I'm using WinRS to run an executable on a remote machine. That executable, in turn, needs to access a UNC network share. I'm on a Windows network with AD, and running everything as a domain admin account (not a local account) that is a machine admin of the servers in question, and has Full Control (folder and share) of the network share. But when I use WinRS to run a remote process, that remote process doesn't seem to have network access. The simplest example I could distill it down to is:
winrs -r:RedServer dir \\BlueServer\SomeSharedFolder
which gives the error
Access is denied.
Note that WinRS itself works on RedServer, because this runs fine:
winrs -r:RedServer dir C:
So, it sounds like a permissions issue, right? But to prove this account does have Full Control over the \\BlueServer\SomeSharedFolder share, I logged into RedServer with that same account and ran this at the command prompt there:
dir \\BlueServer\SomeSharedFolder
It ran fine, giving me the contents of that folder. It's only the combination of WinRS + UNC path that causes errors.
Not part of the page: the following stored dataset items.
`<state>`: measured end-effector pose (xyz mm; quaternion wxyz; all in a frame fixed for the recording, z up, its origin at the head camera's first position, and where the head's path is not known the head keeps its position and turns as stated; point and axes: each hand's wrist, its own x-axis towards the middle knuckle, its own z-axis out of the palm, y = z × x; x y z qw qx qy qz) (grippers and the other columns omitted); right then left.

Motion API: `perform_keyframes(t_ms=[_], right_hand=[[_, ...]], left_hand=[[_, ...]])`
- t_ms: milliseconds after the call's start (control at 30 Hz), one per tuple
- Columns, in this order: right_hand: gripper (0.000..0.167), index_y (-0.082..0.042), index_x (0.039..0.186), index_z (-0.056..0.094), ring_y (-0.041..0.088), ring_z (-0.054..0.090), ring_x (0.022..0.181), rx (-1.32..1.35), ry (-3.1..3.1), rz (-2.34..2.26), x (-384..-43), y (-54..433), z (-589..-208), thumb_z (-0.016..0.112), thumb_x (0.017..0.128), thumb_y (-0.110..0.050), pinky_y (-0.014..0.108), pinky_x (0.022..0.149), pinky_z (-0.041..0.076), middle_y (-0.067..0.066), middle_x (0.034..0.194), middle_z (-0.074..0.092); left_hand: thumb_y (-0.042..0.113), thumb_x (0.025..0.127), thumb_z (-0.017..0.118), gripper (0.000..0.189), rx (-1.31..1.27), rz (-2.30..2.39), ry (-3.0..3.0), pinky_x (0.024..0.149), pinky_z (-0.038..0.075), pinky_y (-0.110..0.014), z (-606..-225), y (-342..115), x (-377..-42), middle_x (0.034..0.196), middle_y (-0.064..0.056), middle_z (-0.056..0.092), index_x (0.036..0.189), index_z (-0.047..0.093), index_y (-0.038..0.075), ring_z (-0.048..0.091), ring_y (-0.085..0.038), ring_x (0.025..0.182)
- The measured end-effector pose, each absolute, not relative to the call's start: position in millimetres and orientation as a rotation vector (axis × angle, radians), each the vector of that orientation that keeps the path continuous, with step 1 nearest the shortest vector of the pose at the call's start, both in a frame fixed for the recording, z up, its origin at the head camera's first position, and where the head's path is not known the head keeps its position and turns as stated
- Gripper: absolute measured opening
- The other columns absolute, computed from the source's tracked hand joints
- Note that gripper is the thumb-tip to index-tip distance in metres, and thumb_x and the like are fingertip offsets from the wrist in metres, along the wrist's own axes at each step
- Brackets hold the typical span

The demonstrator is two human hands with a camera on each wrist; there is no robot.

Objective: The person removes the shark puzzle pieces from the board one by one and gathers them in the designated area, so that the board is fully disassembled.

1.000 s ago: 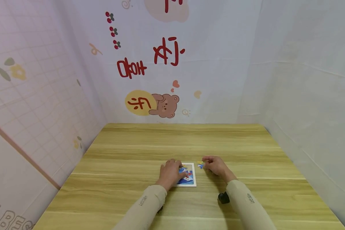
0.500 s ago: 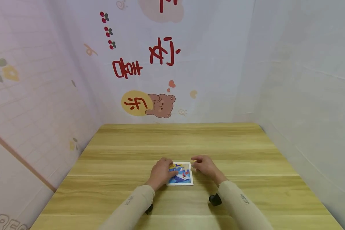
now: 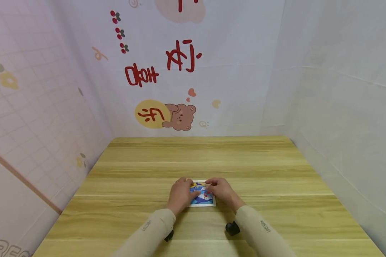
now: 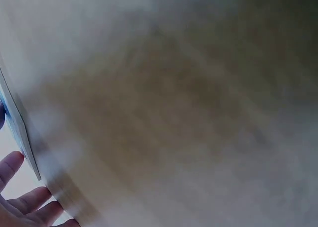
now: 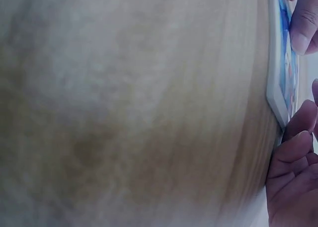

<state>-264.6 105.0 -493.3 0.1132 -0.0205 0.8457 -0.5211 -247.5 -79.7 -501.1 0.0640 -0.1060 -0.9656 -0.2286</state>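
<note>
A small jigsaw puzzle (image 3: 202,199) with a white border lies flat on the table; its picture is blue, yellow and red. My left hand (image 3: 179,194) covers its left side, thumb resting on the picture and the other fingers spread along the far left border. In the left wrist view, those fingertips touch the table and the puzzle's edge (image 4: 21,130). Over the puzzle's far right corner, my right hand (image 3: 223,190) has thumb and index finger pinched together on a puzzle piece, mostly hidden by the fingers. The right wrist view shows its curled fingers beside the border (image 5: 274,90).
The wooden table (image 3: 141,164) reaches back to a white printed cloth wall (image 3: 238,64), with similar cloth on both sides. A black wrist device (image 3: 232,228) hangs under the right sleeve (image 3: 260,228), and another sits under the left sleeve (image 3: 151,228).
My right hand has picked up the puzzle piece from the table right of the puzzle and moved left over its far right corner. My left hand stays on the puzzle. The head view has turned slightly.
</note>
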Motion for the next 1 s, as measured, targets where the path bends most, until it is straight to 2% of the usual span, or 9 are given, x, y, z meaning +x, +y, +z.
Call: perform_keyframes(t_ms=[167, 433, 1000], right_hand=[[0.025, -0.001, 0.114, 0.071, 0.016, 0.053, 0.078, -0.054, 2.526, -1.472, -267.8, 103.4, -495.9, 0.069, 0.09, -0.006, 0.028, 0.069, 0.043, 0.004, 0.086, 0.062], [0.027, -0.001, 0.115, 0.072, 0.02, 0.054, 0.092, -0.034, 2.561, -1.392, -268.3, 102.6, -495.8, 0.071, 0.089, -0.007, 0.038, 0.086, 0.047, 0.005, 0.106, 0.066], [0.03, -0.002, 0.116, 0.072, 0.024, 0.055, 0.101, -0.043, 2.484, -1.415, -268.0, 101.5, -492.9, 0.068, 0.086, -0.004, 0.048, 0.099, 0.043, 0.01, 0.116, 0.066]], left_hand=[[0.04, 0.083, 0.08, 0.042, -0.301, -0.69, -2.926, 0.092, 0.045, -0.049, -503.2, -79.4, -248.6, 0.105, -0.012, 0.062, 0.106, 0.07, 0.006, 0.06, -0.033, 0.103], [0.039, 0.083, 0.08, 0.04, -0.313, -0.688, -2.924, 0.089, 0.045, -0.048, -502.8, -79.7, -248.8, 0.101, -0.011, 0.061, 0.104, 0.07, 0.006, 0.059, -0.033, 0.099], [0.036, 0.084, 0.08, 0.039, -0.316, -0.676, -2.936, 0.091, 0.044, -0.05, -501.7, -78.0, -247.2, 0.103, -0.012, 0.061, 0.104, 0.068, 0.006, 0.059, -0.034, 0.102]])
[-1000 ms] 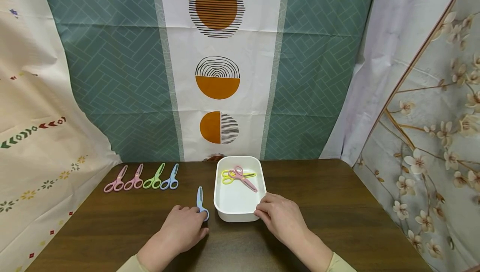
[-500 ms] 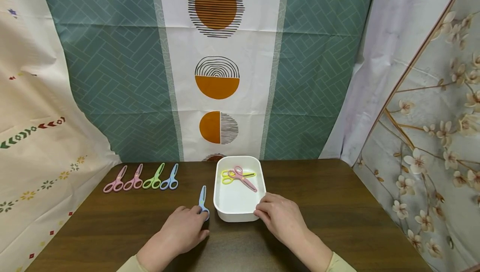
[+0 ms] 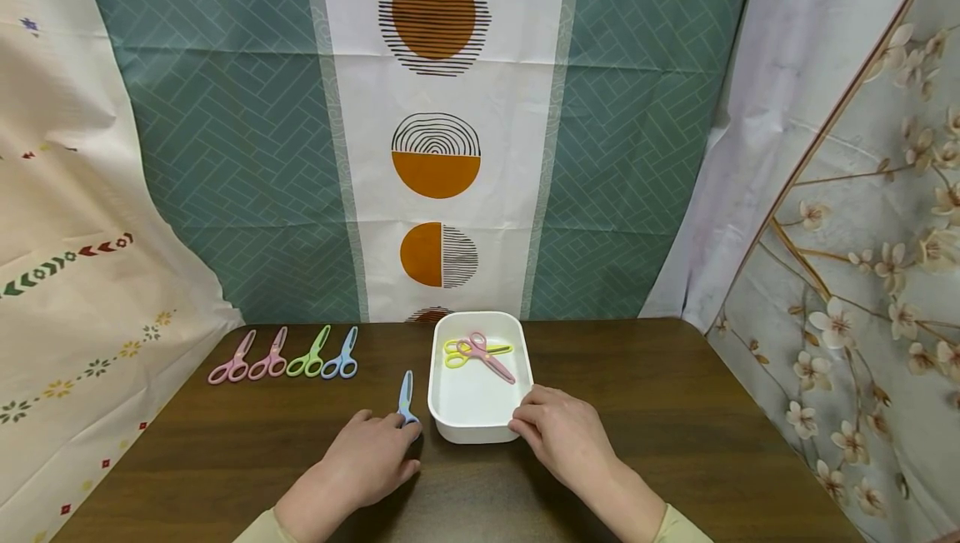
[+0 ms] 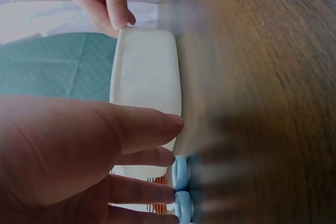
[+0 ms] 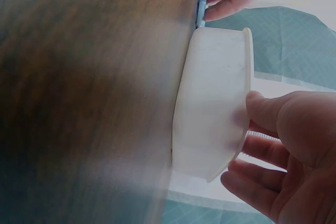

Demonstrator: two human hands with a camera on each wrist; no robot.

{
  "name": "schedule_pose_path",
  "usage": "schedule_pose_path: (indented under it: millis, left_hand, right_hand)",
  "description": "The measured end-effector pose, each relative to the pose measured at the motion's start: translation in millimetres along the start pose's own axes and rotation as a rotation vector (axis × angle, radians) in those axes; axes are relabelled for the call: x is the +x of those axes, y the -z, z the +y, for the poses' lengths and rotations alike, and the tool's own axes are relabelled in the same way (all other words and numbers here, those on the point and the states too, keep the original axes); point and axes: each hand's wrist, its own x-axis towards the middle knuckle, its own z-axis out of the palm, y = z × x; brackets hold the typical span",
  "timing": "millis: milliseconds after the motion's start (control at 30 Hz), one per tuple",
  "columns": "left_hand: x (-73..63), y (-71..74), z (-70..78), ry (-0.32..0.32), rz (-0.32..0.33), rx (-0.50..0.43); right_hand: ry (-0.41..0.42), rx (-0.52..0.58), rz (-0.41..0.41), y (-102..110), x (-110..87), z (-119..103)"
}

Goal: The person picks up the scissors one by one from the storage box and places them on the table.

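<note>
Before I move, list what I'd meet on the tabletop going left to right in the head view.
First pink scissors, second pink scissors, green scissors, rear blue scissors, near blue scissors, white tray, right hand. Left out for overlap: left hand, crossed scissors inside the tray.

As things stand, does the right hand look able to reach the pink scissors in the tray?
Probably yes: the tray is open above, and the pink scissors lie uncovered over the yellow scissors. The right hand, holding the rim, would likely release it first.
</note>
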Motion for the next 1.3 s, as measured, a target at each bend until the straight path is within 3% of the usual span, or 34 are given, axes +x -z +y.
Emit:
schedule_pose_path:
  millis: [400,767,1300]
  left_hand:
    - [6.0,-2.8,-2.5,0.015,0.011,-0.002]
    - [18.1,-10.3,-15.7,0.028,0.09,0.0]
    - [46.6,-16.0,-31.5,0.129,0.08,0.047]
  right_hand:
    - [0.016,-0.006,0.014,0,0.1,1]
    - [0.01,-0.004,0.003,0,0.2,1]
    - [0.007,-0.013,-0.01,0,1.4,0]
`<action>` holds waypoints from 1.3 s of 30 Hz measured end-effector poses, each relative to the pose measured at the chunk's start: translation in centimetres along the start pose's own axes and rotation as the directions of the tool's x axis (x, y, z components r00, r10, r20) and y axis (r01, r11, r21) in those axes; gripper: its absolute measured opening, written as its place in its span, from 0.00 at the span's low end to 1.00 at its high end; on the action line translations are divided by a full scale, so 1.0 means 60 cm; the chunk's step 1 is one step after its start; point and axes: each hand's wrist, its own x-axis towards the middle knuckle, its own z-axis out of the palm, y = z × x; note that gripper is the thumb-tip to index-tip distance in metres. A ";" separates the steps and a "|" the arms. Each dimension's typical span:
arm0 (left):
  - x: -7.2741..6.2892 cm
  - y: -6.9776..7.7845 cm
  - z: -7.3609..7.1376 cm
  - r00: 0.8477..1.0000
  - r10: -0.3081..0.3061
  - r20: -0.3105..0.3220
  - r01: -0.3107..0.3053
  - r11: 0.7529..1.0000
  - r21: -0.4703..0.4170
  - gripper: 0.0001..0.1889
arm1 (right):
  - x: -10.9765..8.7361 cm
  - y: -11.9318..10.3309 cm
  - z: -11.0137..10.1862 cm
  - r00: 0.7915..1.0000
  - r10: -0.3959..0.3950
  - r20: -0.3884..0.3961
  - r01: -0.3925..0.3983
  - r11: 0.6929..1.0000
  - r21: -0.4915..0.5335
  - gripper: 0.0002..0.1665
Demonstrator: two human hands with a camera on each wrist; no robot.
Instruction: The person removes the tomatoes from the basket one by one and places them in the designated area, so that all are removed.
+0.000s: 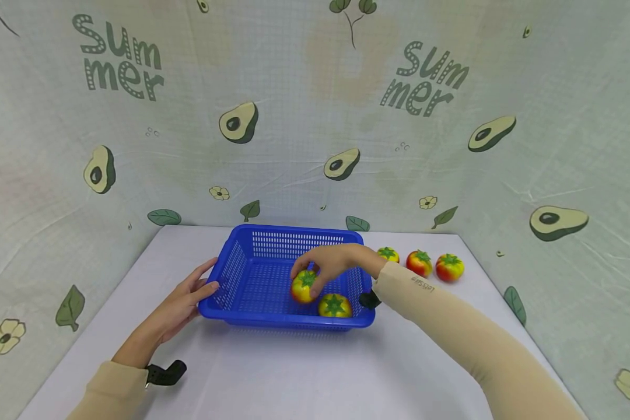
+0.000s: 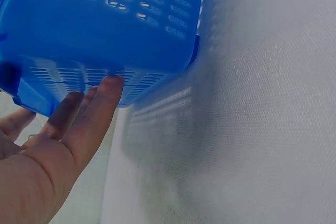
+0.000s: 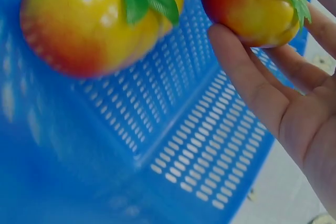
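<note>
My right hand (image 1: 328,263) reaches into the blue plastic basket (image 1: 280,318), its thumb and fingers around a red-and-yellow tomato (image 1: 301,288) with a green leafy top. In the right wrist view, fingertips press that held tomato (image 3: 247,6) from below. Close beside it, toward the basket's front right corner, sits a second tomato (image 1: 335,305). At the basket's left end is my left hand (image 1: 181,300), thumb at the rim and fingers extended along the outside. The left wrist view has those fingers (image 2: 92,124) nearly straight against the slotted wall (image 2: 100,35).
Three more tomatoes stand right of the basket in a row: one (image 1: 388,254) partly behind my right forearm, one (image 1: 419,263) in the middle, one (image 1: 449,268) farthest right. A white cloth (image 1: 273,373) covers the table. Printed fabric (image 1: 294,116) hangs at the back and sides.
</note>
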 end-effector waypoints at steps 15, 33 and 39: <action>0.000 0.001 0.001 1.000 0.001 -0.004 -0.001 1.000 0.011 0.43 | -0.127 0.042 -0.033 0.937 0.054 -0.344 -0.051 0.999 0.018 0.37; -0.002 -0.002 -0.001 1.000 0.004 -0.004 -0.004 1.000 0.023 0.42 | -0.310 0.159 -0.007 0.793 0.284 -0.539 -0.262 0.958 0.120 0.36; -0.001 -0.001 0.000 1.000 0.011 0.003 -0.011 1.000 0.025 0.42 | -0.356 0.188 0.016 0.763 0.342 -0.548 -0.297 0.939 0.173 0.37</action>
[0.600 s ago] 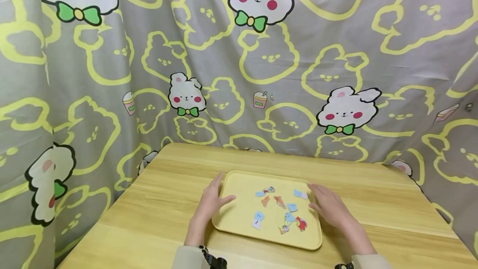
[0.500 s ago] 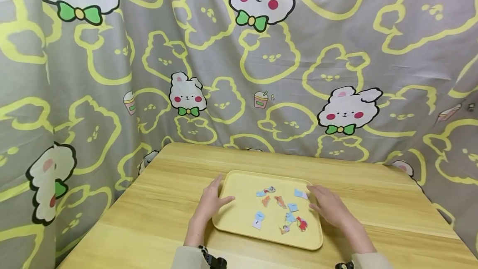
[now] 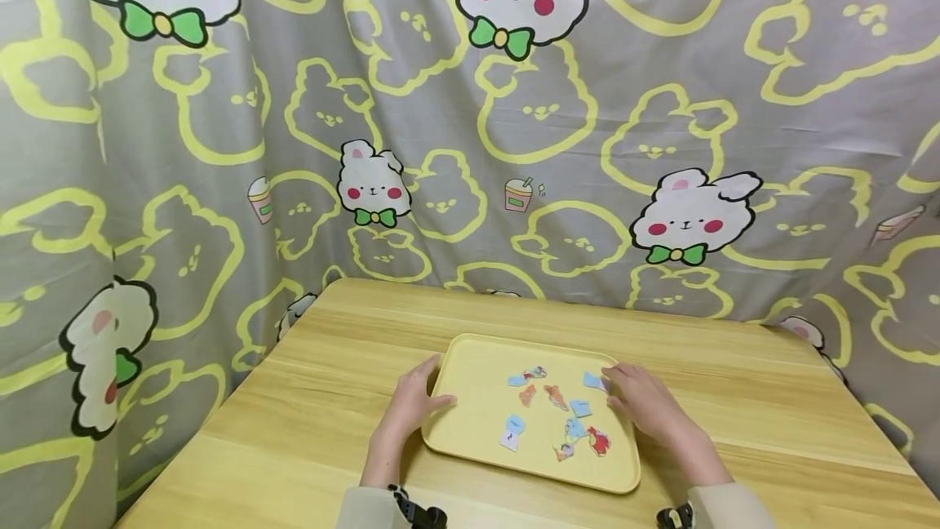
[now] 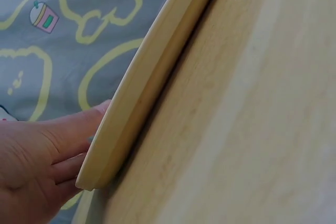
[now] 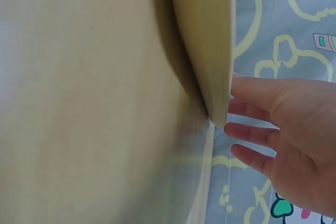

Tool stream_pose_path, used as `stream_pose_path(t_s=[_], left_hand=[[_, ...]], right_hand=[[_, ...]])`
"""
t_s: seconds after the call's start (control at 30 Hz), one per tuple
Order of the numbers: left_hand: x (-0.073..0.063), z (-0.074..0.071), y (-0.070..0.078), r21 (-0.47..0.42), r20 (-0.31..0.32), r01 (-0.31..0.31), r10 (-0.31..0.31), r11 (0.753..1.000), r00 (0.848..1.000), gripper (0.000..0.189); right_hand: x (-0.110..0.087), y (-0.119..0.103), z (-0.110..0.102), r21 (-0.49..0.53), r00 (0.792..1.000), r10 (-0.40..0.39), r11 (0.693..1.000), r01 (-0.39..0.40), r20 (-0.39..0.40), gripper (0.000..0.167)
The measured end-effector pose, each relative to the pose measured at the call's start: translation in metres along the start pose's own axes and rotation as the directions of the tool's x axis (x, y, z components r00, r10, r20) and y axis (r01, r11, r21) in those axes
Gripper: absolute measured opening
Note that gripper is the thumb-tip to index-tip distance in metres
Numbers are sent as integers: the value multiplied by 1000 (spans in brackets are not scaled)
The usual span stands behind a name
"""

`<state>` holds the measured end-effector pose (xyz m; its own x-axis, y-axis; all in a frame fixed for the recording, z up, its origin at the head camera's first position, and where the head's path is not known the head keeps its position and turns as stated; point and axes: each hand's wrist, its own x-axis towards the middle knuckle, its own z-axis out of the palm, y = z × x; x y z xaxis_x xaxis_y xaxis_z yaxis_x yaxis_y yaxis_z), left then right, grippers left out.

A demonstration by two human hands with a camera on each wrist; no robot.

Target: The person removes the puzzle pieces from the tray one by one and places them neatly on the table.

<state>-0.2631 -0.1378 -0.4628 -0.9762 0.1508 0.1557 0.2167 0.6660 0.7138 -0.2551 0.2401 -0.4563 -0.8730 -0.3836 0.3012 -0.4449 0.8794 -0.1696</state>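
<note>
A pale yellow rectangular tray (image 3: 470,366) lies on the wooden table, with small, colourful cut-out paper pieces (image 3: 554,396) scattered on it. My left hand (image 3: 411,402) grips the tray's left side, thumb over the rim and fingers along the outside. In the left wrist view, the left fingers (image 4: 71,169) pass behind the tray wall and their tips are hidden. At the opposite side, my right hand (image 3: 649,402) holds the tray's edge between thumb and fingers. The right wrist view shows the right fingers (image 5: 254,135) slightly bent and spread, with tips right at the tray's corner.
Wood-grain table top (image 3: 352,333) surrounds the tray on all sides. A grey curtain (image 3: 433,121) printed with yellow outlines and white rabbits hangs behind the table and along its sides. Dark straps sit at both wrists below beige sleeves (image 3: 370,506).
The left fingers and thumb have drawn in closer around the tray's left edge. My right fingers have moved slightly inward at the right rim. The head view has shifted a little.
</note>
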Motion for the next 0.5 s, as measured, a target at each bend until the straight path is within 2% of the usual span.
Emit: stream_pose_path(t_s=[0.23, 0.5], left_hand=[[-1, 3, -6, -4, 20, 43, -43, 999, 999, 72], [2, 2, -11, 16, 24, 33, -33, 999, 999, 64]], right_hand=[[9, 6, 6, -87, 999, -47, 995, 46, -8, 32], [18, 8, 9, -125, 998, -65, 990, 62, -16, 22]])
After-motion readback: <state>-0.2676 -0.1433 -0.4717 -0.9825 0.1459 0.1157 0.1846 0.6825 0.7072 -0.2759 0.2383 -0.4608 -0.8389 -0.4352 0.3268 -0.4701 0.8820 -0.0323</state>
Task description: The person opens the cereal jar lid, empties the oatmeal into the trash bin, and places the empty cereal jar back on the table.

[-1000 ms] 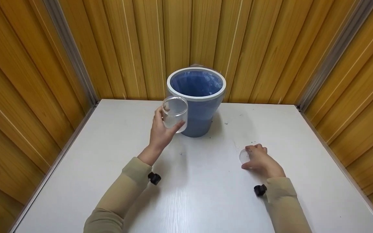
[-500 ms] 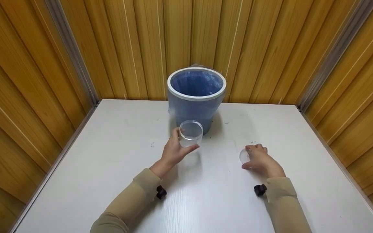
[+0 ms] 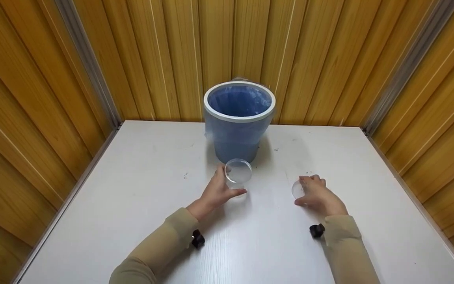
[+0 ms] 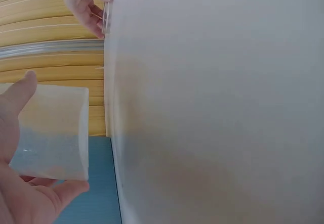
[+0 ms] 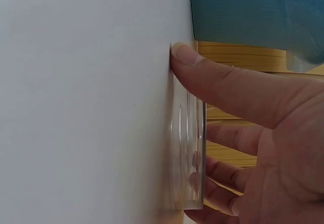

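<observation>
My left hand (image 3: 218, 190) holds a clear plastic jar (image 3: 239, 172) between thumb and fingers, its round mouth facing up and toward the head camera. In the left wrist view a narrow gap separates the jar (image 4: 55, 128) from the tabletop, so it hangs just above the surface. Farther right, my right hand (image 3: 318, 195) grips a flat, round, clear lid (image 3: 297, 190) by its edge, low at the table. Thumb and fingers lie around the lid's rim (image 5: 187, 158) in the right wrist view; the palm hides part of it in the head view.
A blue-grey trash bin (image 3: 237, 119) with a white rim and blue liner stands behind the jar, near the back wall. Wood-look panels (image 3: 164, 59) enclose the white table (image 3: 152, 165) at back and sides. Small dark specks dot the surface.
The left hand has brought the jar down from in front of the bin, toward me and slightly right. The right hand and lid have stayed in place.
</observation>
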`<action>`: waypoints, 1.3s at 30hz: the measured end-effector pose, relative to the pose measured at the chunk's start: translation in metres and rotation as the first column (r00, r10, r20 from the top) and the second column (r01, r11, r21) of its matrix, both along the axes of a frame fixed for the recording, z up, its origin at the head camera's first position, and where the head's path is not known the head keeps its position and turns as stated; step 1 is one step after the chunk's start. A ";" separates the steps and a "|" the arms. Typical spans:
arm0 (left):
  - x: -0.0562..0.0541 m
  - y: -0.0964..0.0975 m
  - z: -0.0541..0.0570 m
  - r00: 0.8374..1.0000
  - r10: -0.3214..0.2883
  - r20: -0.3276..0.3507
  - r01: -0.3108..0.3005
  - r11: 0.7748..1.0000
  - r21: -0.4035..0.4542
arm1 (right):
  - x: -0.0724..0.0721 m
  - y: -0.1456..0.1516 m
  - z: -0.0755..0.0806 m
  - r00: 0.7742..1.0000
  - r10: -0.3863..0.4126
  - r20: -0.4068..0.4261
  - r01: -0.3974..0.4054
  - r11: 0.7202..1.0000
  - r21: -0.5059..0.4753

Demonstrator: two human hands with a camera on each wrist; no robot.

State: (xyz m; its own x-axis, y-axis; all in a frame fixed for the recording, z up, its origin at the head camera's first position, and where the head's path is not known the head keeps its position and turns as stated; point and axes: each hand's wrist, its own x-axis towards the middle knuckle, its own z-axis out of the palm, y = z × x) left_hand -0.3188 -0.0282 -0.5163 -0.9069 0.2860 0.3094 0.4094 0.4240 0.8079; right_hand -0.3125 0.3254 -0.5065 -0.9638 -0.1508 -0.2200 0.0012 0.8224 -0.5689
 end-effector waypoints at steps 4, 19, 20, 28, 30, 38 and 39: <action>0.000 0.001 -0.002 0.999 -0.027 0.021 0.027 0.999 -0.028 | 0.000 0.001 0.000 1.000 0.010 0.000 -0.010 1.000 0.005; 0.001 -0.002 -0.006 0.987 0.026 0.161 -0.019 0.999 -0.043 | 0.001 -0.001 0.001 0.999 0.035 -0.020 -0.034 0.998 0.050; 0.001 -0.002 -0.007 0.985 0.030 0.167 -0.023 0.999 -0.041 | 0.001 -0.001 0.001 0.999 0.034 -0.018 -0.033 0.998 0.050; 0.001 -0.004 -0.008 0.980 0.040 0.192 -0.033 0.999 -0.043 | -0.001 0.001 0.000 1.000 0.027 -0.001 -0.027 0.998 0.057; 0.001 -0.004 -0.008 0.977 0.054 0.205 -0.043 0.997 -0.059 | -0.001 0.001 -0.001 1.000 0.019 0.008 -0.020 0.999 0.049; 0.002 -0.013 -0.004 0.957 0.088 0.277 -0.038 0.983 -0.181 | -0.002 0.002 -0.001 0.999 0.032 -0.001 -0.032 0.997 0.067; 0.002 -0.016 -0.003 0.954 0.087 0.286 -0.029 0.979 -0.203 | -0.002 0.002 0.000 0.999 0.037 -0.004 -0.037 0.997 0.073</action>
State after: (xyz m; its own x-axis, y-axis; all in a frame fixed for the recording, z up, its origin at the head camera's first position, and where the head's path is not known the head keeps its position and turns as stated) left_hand -0.3167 -0.0447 -0.5192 -0.9657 0.2583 -0.0272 0.1384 0.6004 0.7876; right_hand -0.3145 0.3270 -0.5067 -0.9590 -0.1700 -0.2266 -0.0328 0.8612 -0.5073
Is there something I need to configure differently, or is this a limitation/safeguard of Windows? I experienced a similar limitation with Sysinternals' PsExec.exe; I could access anything on the target machine, but nothing on the network. Incidentally, I found a somewhat-related SO question here: "Error when creating mapped drive using winrs", but no answers there.
What you describe is a double hop scenario which requires additional configuration on the client and server to support. A double hop scenario is remotely logging in to a Windows server and then accessing a remote network share:
client -> server -> file shareYou can accomplish this via CredSSP or Kerberos delegation.
While I haven't tried these instructions, they seem like a reasonable place to start. Additionally this blog post by Travis Gan appears to be helpful.